Thekla looks on the verge of tears. “I love you,” she says.

“Love you too.” And Kell’s out on the street, feeling like she wants to tear her skin off.

She pulls up the communal map, burying the fizzing impulse to crush her own phone in her fist. It points her two stops away on the J train, which she rides, repeating tend your fire. Tend your fire in her head the entire way. The world is so goddamn loud. This city is a tight, suffocating shroud. Why the fuck does she live here? A rangy dude is selling candy bars through the subway; he approaches her, sees something in her face, and keeps on going. What does she look like right now? Who gives a fuck.

She hustles out of the station and ducks into a corner store. Down tunnels of cheerful plastic and empty calories, an alpine-colored orc mans the counter, tapping at a block-busting game.

Kell marshals herself into calm as she walks up. “Yo,” she says. He looks up. “My fire burns too high. You’re on the map.
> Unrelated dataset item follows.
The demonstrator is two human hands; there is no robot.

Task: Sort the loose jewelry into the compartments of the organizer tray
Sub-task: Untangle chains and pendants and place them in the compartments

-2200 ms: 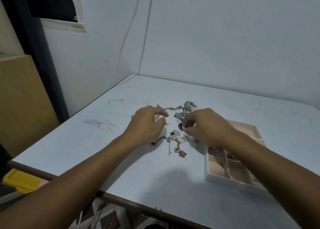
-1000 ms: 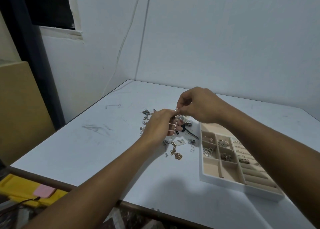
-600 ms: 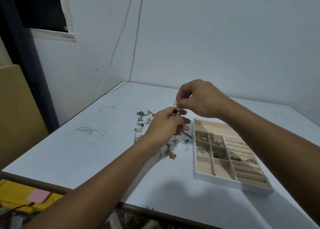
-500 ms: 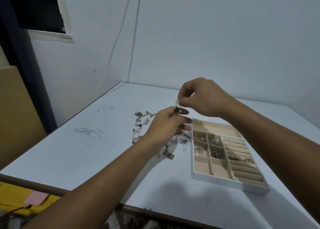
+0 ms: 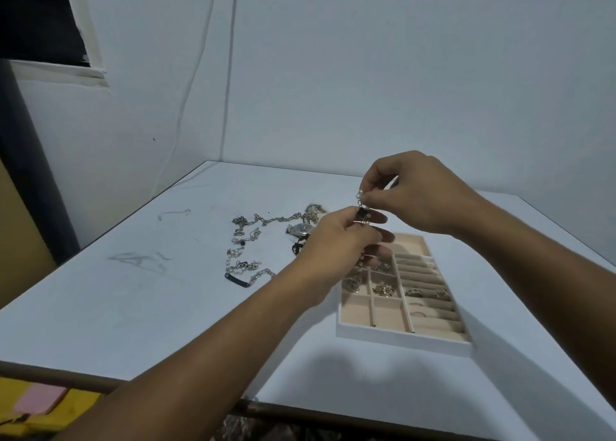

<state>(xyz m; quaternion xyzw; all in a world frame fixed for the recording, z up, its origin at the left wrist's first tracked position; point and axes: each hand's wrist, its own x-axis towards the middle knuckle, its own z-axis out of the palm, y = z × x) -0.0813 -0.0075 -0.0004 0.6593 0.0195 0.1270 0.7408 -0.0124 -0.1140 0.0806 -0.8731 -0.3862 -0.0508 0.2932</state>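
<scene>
A short pearl-and-dark-bead chain (image 5: pixel 361 207) hangs in the air between both hands, above the table. My right hand (image 5: pixel 410 197) pinches its upper end. My left hand (image 5: pixel 336 240) pinches the lower part, and more of the chain dangles below its fingers. The white organizer tray (image 5: pixel 400 339) with beige compartments lies just right of and below the hands; several compartments hold small pieces and rings. Loose jewelry lies to the left: a long silver chain (image 5: pixel 246 244), a watch (image 5: pixel 300 229) and a dark bar bracelet (image 5: pixel 237 280).
The white table (image 5: pixel 133 307) sits in a corner of two pale walls. Its front edge runs along the bottom. A yellow and pink object (image 5: pixel 36 404) lies below the table at the lower left.
Both hands rose from the jewelry pile with the pearl chain stretched between them. The view shifted, so the tray and the loose pieces now show more fully.
</scene>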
You got anything?”

Aye.” He peers down the aisles, then slips out from behind the counter, opens a back door and bids her follow. They pass a rack of goggles and heavy gloves; she takes a pair of both. “How bad, sister?

“Like an eight.” Don’t crush the goggles. Don’t snap the strap. “I need something big.”
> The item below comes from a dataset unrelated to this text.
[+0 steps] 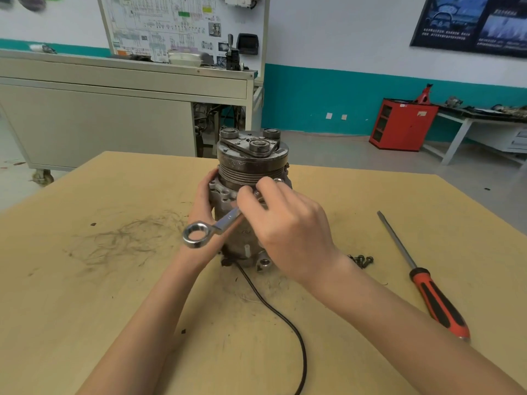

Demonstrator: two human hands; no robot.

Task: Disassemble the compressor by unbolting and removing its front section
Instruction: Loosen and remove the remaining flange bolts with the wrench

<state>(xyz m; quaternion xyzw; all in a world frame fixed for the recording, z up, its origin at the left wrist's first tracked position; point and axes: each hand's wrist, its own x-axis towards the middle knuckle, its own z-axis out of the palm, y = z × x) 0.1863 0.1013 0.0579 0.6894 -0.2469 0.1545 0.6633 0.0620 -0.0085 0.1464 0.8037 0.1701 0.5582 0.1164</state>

He lets her into a room lit by a guttering fluorescent. Sitting in the middle of the tiled floor, unplugged, is an old washing machine. “You buzz when you through, okay?” he says, soft and paternal, and indicates a wall fixture that looks like an automatic doorman.

“Thanks, brother.”

He goes out and shuts the door behind him.

Kell breathes in through her nose and out through her mouth. The second exhale comes out as a guttural warcry and she drives one gloved fist into the side of the washing machine, puckers the metal. She brings her arms down in an axehandle that warps the lid and pops the glass cover out in a shattering rainbow cascade. She lifts the machine and hurls it into the concrete wall.

It takes all of five minutes to reduce it to jagged scrap.

She curls up next to the wreckage, gazes at the ceiling, feels the embers flickering low. Tend your fire, she commands herself, and manages it this time. She is threadbare in its wake. Under the gloves, her knuckles are bruised.

She picks her way through the fragments, buzzes the counter.

Half a minute later, the orc is back. He escorts her down the bare hallway. She sweeps glass dust off the gloves as she returns them to their cubby. “Thanks, man. Seriously. You’re a godsend.”

He shrugs. “Is tough, the city sometimes. The pack weathers the storm, you know?”

Aye.” She shudders and glances around the corner store. “Can I give you anything for this? Pay you? I don’t use the map that much.”

He shakes his head. “Not how it works. But you want to buy something, you buy something.”

She walks out with a bag of Thekla’s favorite spicy chips and a 2-liter of ginger ale, grateful to the ligaments in her jaw for finally loosening up. The city’s still loud and Vail is still gone, and the night is still dark. The golden thread she felt pulling her into the future has snapped.

But her lovers are out there in the night, waiting for her. She holds onto that instead, like a tether in a waterlogged cavern, and lets it pull her back into the world.